Personal information
- Born: 27 July 1940 Motygino, Krasnoyarsk Krai, Russian SFSR, Soviet Union
- Died: 14 March 2011 (aged 70) Moscow, Russia
- Height: 1.92 m (6 ft 4 in)
- Weight: 126 kg (278 lb)

Sport
- Sport: Athletics
- Event: Shot put
- Club: Trud Moscow Oblast

Achievements and titles
- Personal best: 20.28 m (1968)

Medal record
Representing Soviet Union
Summer Olympics
| Bronze medal – third place | 1968 Mexico City | Shot put |
European Indoor Championships
| Silver medal – second place | 1967 Prague | Shot put |
Summer Universiade
| Bronze medal – third place | 1965 Budapest | Shot put |

= Eduard Gushchin =

Eduard Viktorovich Gushchin (Эдуард Викторович Гущин; 27 July 1940 – 14 March 2011) was a Soviet athlete who competed mainly in the shot put. His career was highlighted by an Olympic bronze medal in 1968 and he was also a two-time national champion. He was noted for wearing dark-rimmed spectacles.

Gushchin was born in Krasnoyarsk Krai, but later moved to Moscow Oblast, gaining honours as a Master of Sports of the USSR, International Class. He made his international debut for the Soviet Union in 1965 at that year's Summer Universiade and he was the bronze medallist in the shot put, an event which was won by 1964 Olympic runner-up Randy Matson. He threw 18.23 m in the qualifying rounds of the 1966 European Athletics Championships, but did not perform as well in the final, ending the competition in 12th place. The following year he competed at the 1967 European Indoor Games and claimed the silver medal with a throw of 18.96 m, losing to the reigning USSR champion Nikolay Karasyov.

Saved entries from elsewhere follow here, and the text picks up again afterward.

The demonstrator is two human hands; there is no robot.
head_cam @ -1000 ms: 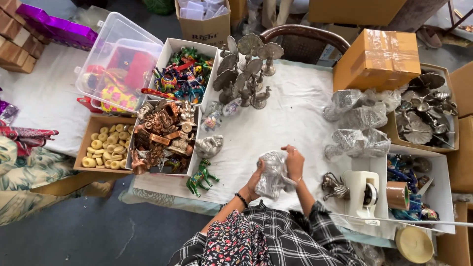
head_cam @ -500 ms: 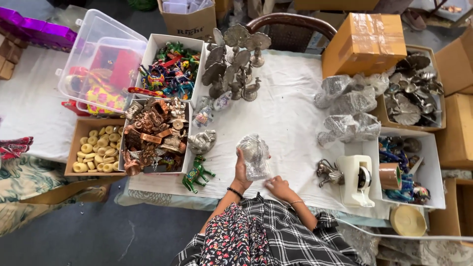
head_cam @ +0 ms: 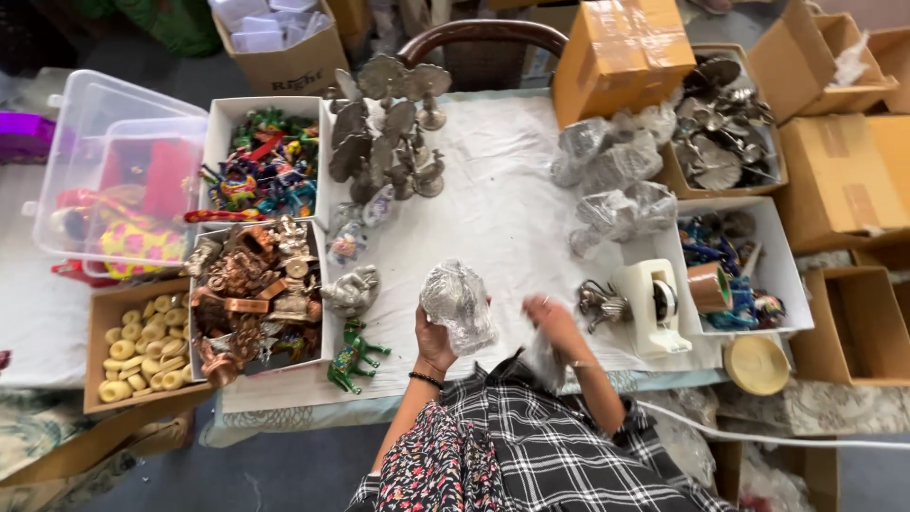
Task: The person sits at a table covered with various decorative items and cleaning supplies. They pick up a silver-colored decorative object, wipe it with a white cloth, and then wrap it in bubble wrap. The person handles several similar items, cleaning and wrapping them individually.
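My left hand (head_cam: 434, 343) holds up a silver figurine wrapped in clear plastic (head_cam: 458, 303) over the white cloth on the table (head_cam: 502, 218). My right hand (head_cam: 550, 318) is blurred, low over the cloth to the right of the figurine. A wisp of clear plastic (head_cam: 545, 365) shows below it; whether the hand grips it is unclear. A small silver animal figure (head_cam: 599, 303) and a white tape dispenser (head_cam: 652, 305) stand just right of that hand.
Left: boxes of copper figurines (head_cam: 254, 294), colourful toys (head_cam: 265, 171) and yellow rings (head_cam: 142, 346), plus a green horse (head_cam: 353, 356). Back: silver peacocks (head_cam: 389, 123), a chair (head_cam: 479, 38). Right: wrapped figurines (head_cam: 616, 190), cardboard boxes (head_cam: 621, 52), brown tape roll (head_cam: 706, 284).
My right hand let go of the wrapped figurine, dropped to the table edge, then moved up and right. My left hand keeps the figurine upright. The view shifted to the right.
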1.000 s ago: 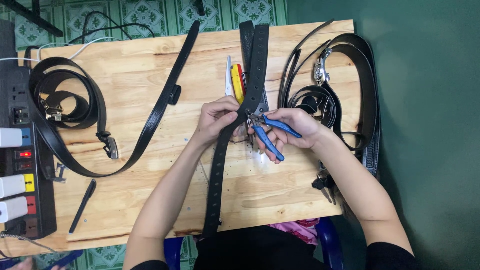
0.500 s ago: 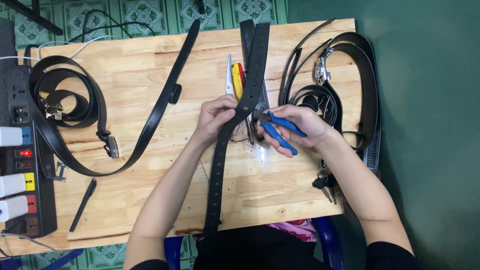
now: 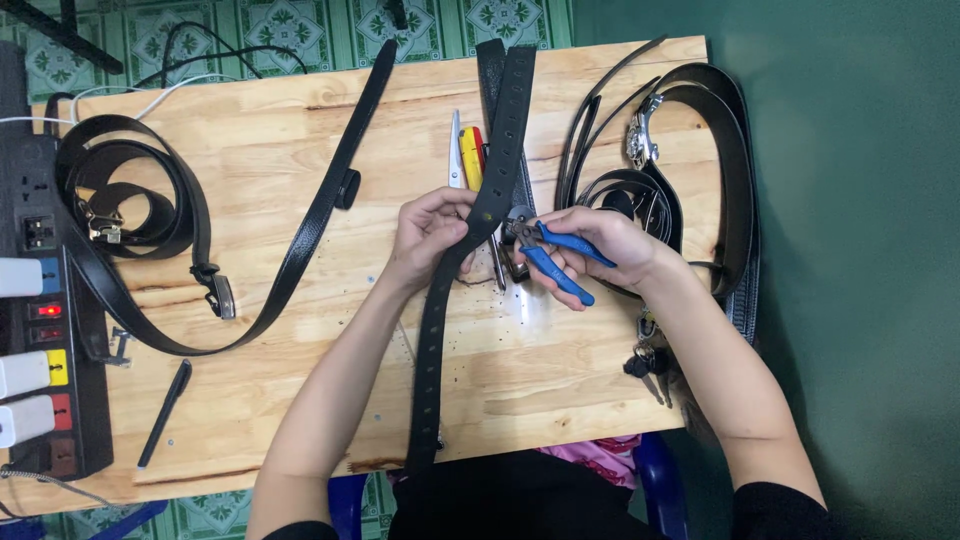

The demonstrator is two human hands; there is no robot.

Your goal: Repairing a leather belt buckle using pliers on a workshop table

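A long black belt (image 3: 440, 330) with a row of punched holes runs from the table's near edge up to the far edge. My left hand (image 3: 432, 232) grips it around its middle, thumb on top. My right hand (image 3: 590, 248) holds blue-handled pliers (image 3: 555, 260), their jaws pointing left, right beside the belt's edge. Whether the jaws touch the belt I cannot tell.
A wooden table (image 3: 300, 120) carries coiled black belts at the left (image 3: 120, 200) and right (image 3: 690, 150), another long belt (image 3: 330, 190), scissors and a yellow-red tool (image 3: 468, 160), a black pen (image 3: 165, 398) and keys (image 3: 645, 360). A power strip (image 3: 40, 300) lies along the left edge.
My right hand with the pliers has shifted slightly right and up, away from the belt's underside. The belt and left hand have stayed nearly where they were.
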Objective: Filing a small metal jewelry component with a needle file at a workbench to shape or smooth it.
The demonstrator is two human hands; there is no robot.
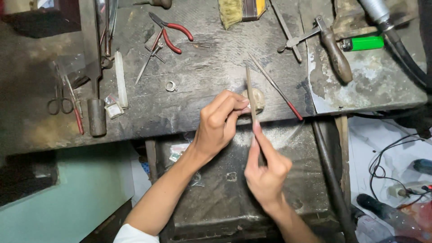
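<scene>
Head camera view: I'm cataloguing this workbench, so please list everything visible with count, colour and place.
Workbench: one, dark, worn.
Pliers: one, red handles, top centre.
Scissors: one, metal, left.
Ring: one, silvery, centre.
Brush: one, yellowish, top.
Lighter: one, green, top right.
Needle file: one, red tip, right of centre.
Left hand: pinches a small piece on a peg.
Right hand: holds a slim file against it.

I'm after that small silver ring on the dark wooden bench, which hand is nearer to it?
Left. The left hand sits just right of and below the small silver ring; the right hand is lower and farther right.
</scene>
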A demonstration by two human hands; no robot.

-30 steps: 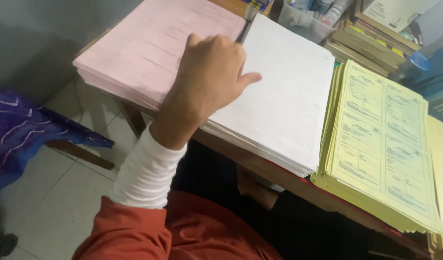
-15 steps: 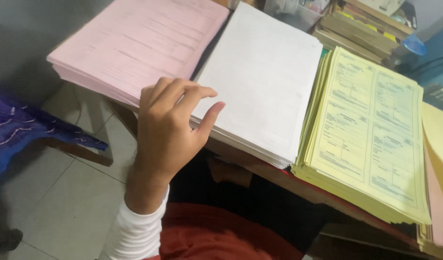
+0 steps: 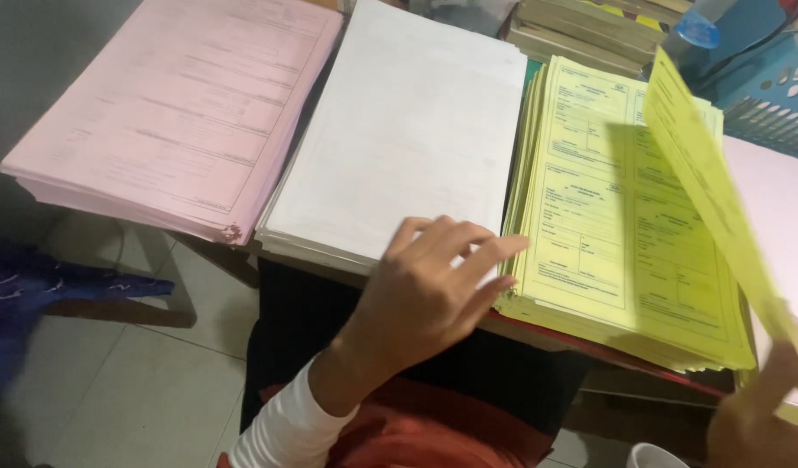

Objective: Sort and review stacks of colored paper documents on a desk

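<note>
Our left hand (image 3: 434,290) reaches forward from a white sleeve (image 3: 291,429), back of the hand up, wrist low over the near edge of the table (image 3: 538,328). Its fingers (image 3: 481,260) are spread and lightly curled, stretched toward the right, with the tips lying at the near right corner of the white stack of paper (image 3: 399,139) and pointing at the left edge of the yellow stack of forms (image 3: 607,208); the hand is open and clasps nothing. Our right hand (image 3: 763,412) sits at the lower right corner of the view, only partly in frame, with fingers closed on the bottom edge of a single yellow sheet (image 3: 720,199). That sheet stands lifted and tilted, rising from the hand toward the far right of the yellow stack, and casts a shadow across the printed forms beneath it. The three stacks lie side by side on the table: a pink stack of forms (image 3: 174,113) on the left, the white one in the middle, the yellow one to the right. A blue basket (image 3: 776,95) stands at the far right.
</note>
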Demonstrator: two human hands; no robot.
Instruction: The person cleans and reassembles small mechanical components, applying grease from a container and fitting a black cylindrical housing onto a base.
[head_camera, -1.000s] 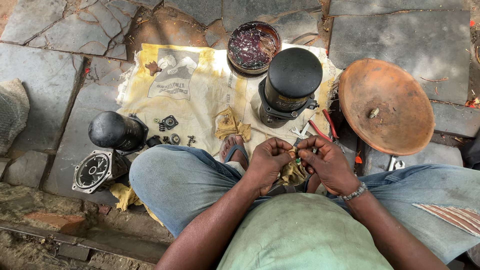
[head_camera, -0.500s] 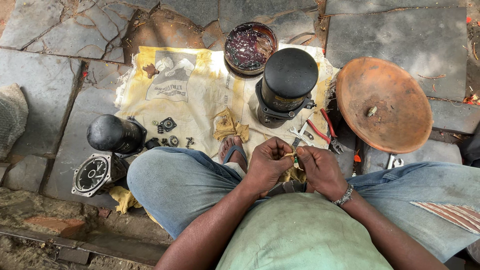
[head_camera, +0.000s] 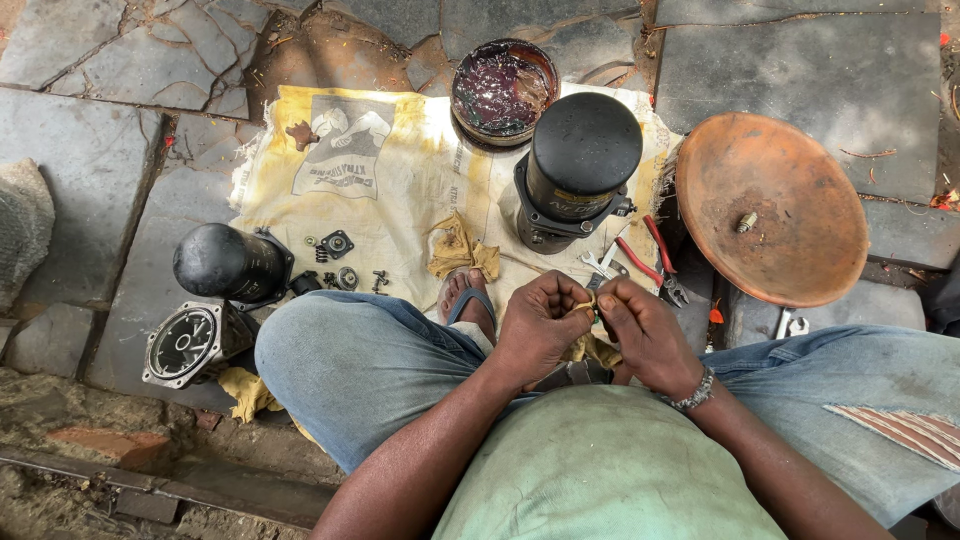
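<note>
left hand and right hand pinch one small part between fingertips, held over the lap — close to the eyes for fine work | black cylinder just beyond the hands, upright on the cloth | tin behind the cylinder holds dark grease | rusty dish right of the cylinder holds one bolt

Pale yellow sack cloth with faded grey-green print; black cylinder housing on its right part, yellow band on side; tin behind it, dark purple-brown grease; rust-orange pan right of cloth; red-handled pliers between; black motor part off cloth's left corner; faded blue jeans; grey stone slabs
</note>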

Gushchi reached the peak of his career in 1968, beginning with a national shot put title outdoors with a put of 19.60 m. This brought him selection for the event at the 1968 Summer Olympics in Mexico City. At the competition he broke the Soviet record with his first throw in the final, recording 20.09 m to become the first Soviet man to clear the twenty metre mark. This feat brought him the Olympic bronze medal behind Americans Matson and George Woods. He could not repeat this performance later, managing only sixth place at the 1969 European Athletics Championships. He took a second Soviet shot put national title in 1970.

In retirement Gushchi worked in the athletics department of the USSR Sports Committee and also as a physiotherapist. He died on 14 March 2011 in Moscow at the age of 70.